Trolling, on the other hand, has been co-opted in the service of resistance, mostly by the people who can get away with it unscathed: successful, powerful white men. A pair of Russian comedians famously owned UN Ambassador Nikki Haley by recording a conversation with her in which she makes a very serious statement about the difficulties being faced by Binomo, a non-existent country.
More recently John Melendez, known to Howard Stern fans as Stuttering John, completed prank calls to Jared Kushner and Air Force One. We would have been amazed that he got Trump on the line if not the fact that his stunt, and the Haley gag, were made to confirm what we already know: morons are in control of the country. This was their sole purpose, in a nutshell, and what laughs we gleaned from them weren’t all that comforting.
John Oliver, on the other hand, proves the usefulness of trolling. He and the staff of HBO’s “Last Week Tonight with John Oliver” have purchased airtime on Fox News Channel so that a character known as the Catheter Cowboy can educate Trump on a variety subjects, including the First Amendment, the fallacy of the term “clean coal” and how to pronounce “Tiffany.”

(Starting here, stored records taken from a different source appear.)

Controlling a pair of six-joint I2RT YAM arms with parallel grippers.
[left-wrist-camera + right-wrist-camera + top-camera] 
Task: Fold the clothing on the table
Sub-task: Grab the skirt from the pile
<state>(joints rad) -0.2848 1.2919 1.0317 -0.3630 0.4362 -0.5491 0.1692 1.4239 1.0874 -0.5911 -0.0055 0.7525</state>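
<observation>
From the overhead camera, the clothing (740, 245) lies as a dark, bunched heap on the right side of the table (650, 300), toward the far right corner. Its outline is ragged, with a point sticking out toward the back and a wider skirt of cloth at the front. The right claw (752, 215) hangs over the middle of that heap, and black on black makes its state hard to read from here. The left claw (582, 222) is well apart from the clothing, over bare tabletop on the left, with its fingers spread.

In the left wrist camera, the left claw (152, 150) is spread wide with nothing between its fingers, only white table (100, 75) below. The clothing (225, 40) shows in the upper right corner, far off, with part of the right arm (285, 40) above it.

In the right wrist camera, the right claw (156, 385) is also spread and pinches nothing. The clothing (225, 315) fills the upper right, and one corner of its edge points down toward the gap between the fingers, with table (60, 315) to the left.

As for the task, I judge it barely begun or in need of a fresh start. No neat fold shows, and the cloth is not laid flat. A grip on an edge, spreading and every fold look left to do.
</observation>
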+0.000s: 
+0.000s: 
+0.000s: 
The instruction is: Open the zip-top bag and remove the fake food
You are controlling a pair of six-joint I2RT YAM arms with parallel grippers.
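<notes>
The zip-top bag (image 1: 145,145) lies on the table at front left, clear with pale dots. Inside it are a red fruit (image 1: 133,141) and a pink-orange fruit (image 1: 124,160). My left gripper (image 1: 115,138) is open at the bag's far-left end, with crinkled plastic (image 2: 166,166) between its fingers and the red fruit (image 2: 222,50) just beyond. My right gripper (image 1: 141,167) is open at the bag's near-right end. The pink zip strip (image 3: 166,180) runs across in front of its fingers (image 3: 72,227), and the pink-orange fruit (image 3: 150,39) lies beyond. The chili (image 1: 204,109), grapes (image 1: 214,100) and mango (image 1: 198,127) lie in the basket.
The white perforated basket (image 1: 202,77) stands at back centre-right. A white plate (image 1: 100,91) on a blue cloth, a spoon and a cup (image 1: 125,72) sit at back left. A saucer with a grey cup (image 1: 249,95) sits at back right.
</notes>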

Oliver also released a children’s book called “A Day in the Life of Marlon Bundo” (written by “Last Week Tonight” writer Jill Twiss) specifically to troll Vice President Mike Pence, known to harbor anti-LGBTQ views.

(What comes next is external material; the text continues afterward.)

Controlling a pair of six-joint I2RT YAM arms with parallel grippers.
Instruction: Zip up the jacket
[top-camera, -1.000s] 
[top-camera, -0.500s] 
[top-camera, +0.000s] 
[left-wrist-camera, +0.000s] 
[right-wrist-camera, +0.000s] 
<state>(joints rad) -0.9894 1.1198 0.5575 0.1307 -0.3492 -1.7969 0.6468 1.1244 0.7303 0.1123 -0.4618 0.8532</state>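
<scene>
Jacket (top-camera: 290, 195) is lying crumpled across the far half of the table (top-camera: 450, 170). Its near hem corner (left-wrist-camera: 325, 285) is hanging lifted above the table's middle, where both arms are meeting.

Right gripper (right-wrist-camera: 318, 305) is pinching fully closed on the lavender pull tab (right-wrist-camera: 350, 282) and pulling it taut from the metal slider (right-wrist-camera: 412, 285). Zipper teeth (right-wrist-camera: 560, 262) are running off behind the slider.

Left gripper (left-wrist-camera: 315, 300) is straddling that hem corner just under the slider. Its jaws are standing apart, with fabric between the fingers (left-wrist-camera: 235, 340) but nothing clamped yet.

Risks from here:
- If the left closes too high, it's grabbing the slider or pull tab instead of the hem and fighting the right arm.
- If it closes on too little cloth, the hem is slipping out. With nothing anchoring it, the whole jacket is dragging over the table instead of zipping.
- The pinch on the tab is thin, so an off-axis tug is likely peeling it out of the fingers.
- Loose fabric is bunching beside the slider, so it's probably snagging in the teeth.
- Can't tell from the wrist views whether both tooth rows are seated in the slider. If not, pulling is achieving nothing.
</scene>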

In the book, Pence’s pet bunny Marlon falls in love with another male bunny and they get married. The book became a bestseller, and all of its profits were donated to The Trevor Project and AIDS United.

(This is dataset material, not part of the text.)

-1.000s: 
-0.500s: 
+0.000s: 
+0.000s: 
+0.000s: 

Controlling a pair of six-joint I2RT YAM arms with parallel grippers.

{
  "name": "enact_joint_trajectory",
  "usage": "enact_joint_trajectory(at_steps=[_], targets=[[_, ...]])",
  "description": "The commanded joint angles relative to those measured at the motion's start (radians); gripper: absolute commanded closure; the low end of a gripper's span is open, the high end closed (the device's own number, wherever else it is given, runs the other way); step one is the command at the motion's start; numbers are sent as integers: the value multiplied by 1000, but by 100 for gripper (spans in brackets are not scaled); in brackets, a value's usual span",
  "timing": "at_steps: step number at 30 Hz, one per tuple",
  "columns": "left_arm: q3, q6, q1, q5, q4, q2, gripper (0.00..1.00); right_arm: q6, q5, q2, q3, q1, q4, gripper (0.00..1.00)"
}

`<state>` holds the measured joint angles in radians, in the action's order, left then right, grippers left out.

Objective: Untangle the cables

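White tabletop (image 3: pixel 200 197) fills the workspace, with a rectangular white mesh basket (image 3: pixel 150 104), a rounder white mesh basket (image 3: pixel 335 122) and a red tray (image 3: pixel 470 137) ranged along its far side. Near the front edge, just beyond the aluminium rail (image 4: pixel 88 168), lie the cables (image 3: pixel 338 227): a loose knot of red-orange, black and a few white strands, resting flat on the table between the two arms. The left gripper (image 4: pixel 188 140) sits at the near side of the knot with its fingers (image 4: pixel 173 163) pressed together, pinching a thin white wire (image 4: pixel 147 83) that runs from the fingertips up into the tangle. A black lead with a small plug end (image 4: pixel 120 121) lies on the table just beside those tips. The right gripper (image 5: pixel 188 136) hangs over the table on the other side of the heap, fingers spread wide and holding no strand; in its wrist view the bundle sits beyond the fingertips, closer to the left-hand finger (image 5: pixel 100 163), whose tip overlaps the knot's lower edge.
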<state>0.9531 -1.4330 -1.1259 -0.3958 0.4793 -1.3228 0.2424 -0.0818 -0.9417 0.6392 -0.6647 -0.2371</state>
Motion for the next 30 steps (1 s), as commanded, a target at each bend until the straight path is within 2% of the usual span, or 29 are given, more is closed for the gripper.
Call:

Maybe this is what we’ll get with “Who Is America?” — an opportunity for Baron Cohen to reassert himself in this space, employing old tactics with a new purpose. And I’m guessing he knows the difference between trolling and pranking and may use a bit of both, the former on the “legitimate targets” and some of those “very fine people” we’re supposed to bear with civility and the latter to show how patient the best of us can be even in the face of lunacy.
At the heart of Palin’s accusation is the detail that the performer disguised himself as a disabled veteran, “fake wheelchair and all.”
She says she was made to believe she was participating in a “‘legit opportunity’ to honor American Vets and contribute to a ‘legit Showtime historical documentary.’”
In 2016, when Palin participated in a genuinely “legit opportunity” to honor American veterans, she left a lot of them legitimately angered by politicizing their struggles with PTSD, blaming the condition for her son Track’s arrest for assaulting his girlfriend and carrying a firearm while intoxicated. Some would call that thoughtless on Palin’s part, others opportunistic.
Seems Baron Cohen recognized it as a challenge to be answered in the form of a query: “Who Is America”? Is it people like her, or the men and women contending with the damage people like her create? Does it belong to the welcoming and patient, or the arrogant and gullible? And does it take some surgical trolling to reveal the difference between the two? I guess on Sunday we’ll find out.